## THE PROBLEM
Each line of the listing that includes the string "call" is to be identified and copied.
BEGIN
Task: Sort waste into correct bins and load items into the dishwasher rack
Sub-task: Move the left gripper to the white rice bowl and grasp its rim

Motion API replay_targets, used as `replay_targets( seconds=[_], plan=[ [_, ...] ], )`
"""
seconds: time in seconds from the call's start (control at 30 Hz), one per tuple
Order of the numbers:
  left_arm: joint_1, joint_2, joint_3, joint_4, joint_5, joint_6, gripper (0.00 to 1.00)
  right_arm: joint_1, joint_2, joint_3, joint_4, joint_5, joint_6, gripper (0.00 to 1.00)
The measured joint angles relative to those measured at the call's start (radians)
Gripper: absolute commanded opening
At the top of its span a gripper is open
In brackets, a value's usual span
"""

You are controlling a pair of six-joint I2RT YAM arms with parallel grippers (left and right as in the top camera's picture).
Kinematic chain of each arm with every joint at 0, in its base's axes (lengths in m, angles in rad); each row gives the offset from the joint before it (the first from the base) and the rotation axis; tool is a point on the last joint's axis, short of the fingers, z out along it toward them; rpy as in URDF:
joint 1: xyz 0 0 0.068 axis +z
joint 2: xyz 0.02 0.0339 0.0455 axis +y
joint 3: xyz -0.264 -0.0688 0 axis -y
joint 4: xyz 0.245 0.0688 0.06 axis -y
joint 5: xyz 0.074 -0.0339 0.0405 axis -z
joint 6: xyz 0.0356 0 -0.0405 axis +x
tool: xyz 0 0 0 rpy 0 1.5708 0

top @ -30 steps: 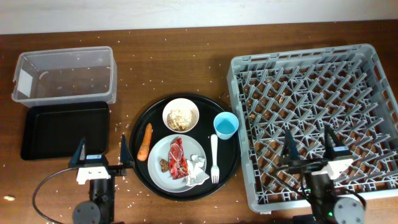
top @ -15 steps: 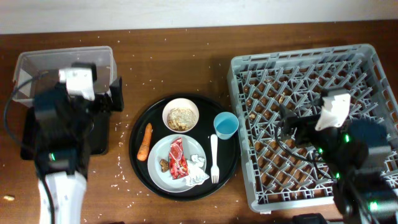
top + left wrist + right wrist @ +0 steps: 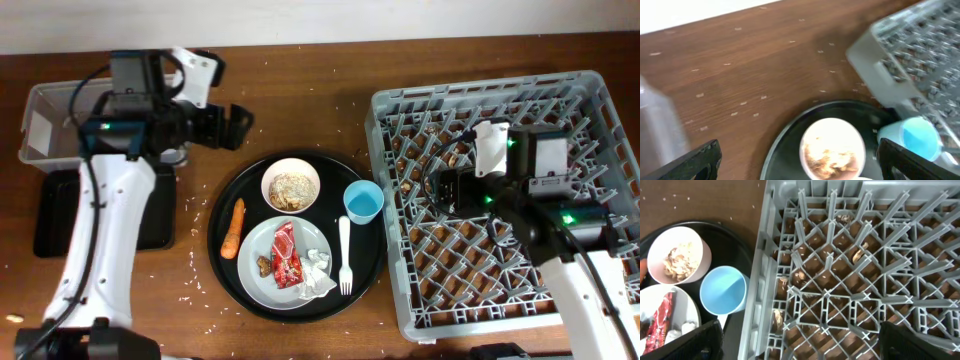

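A white bowl (image 3: 291,185) of pale scraps, a light blue cup (image 3: 363,202), an orange carrot (image 3: 233,228), a white fork (image 3: 345,255) and a grey plate (image 3: 255,250) lie on the round tray. The plate holds a red wrapper (image 3: 286,253), white tissue (image 3: 318,272) and brown bits (image 3: 264,264). My left gripper (image 3: 228,127) is open and empty, up left of the bowl (image 3: 832,150). My right gripper (image 3: 445,188) is open and empty over the grey rack's (image 3: 590,130) left part, right of the cup (image 3: 722,290). The clear tub (image 3: 60,125) and black tray (image 3: 55,215) lie far left.
The round black tray (image 3: 222,280) sits between the bins and the rack. Pale grains are scattered over the wooden table (image 3: 300,90). Small food bits (image 3: 857,255) lie in the rack's cells. My left arm crosses the clear tub's right end.
Both arms have risen from the table's front edge. The left one swung up over the clear tub, the right one over the rack's left part. The objects have not moved.
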Motion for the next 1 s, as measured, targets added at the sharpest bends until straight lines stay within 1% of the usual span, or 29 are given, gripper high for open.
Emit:
replay_targets(
  seconds=[0.1,0.13,0.17,0.2,0.23,0.27,0.37,0.47,0.53,0.57,0.7,0.77,0.93,1.0],
  plan=[
    [-0.11,0.088,0.005,0.0,0.023,0.0,0.98,0.0,0.018,0.0,-0.002,0.0,-0.003,0.99],
    [-0.156,0.137,0.005,-0.002,0.013,0.0,0.94,0.0,0.018,0.0,-0.002,0.0,-0.003,0.99],
    [-0.197,0.174,0.005,-0.008,-0.001,0.0,0.82,0.0,0.018,0.0,-0.002,0.0,-0.003,0.99],
    [-0.233,0.203,0.005,-0.013,-0.031,-0.001,0.64,0.0,0.018,0.0,-0.006,0.0,-0.003,1.0],
    [-0.267,0.224,0.005,-0.019,-0.075,0.003,0.52,0.0,0.018,0.0,-0.011,0.0,-0.003,1.0],
    [-0.314,0.245,0.005,-0.019,-0.142,0.0,0.51,0.0,0.018,0.0,-0.016,0.0,-0.003,1.0],
    [-0.426,0.299,0.005,-0.019,-0.274,0.0,0.49,0.0,0.018,0.0,-0.018,0.0,-0.006,0.98],
    [-0.484,0.377,0.005,-0.019,-0.341,0.0,0.35,0.0,0.018,0.0,-0.022,0.0,-0.006,0.98],
    [-0.489,0.412,0.005,-0.02,-0.356,-0.016,0.25,0.0,0.018,0.0,-0.03,0.0,-0.008,0.98],
    [-0.489,0.435,0.005,-0.023,-0.367,-0.031,0.23,0.0,0.018,0.0,-0.032,0.0,-0.009,0.98],
    [-0.489,0.436,0.005,-0.021,-0.377,-0.102,0.2,0.0,0.018,0.0,-0.034,0.0,-0.01,0.97],
    [-0.489,0.436,-0.003,-0.017,-0.377,-0.123,0.13,0.0,0.018,0.0,-0.034,0.0,-0.009,0.97],
    [-0.492,0.435,-0.057,-0.017,-0.383,-0.146,0.09,0.0,0.018,0.0,-0.043,0.0,-0.01,0.97],
    [-0.492,0.435,-0.079,-0.014,-0.393,-0.146,0.02,0.0,0.018,0.0,-0.046,0.0,-0.01,0.96]
  ],
)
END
## ANSWER TO THE EXERCISE
seconds: time in seconds from the call's start (control at 30 Hz), one per tuple
The measured joint angles relative to those measured at the call's start (radians)

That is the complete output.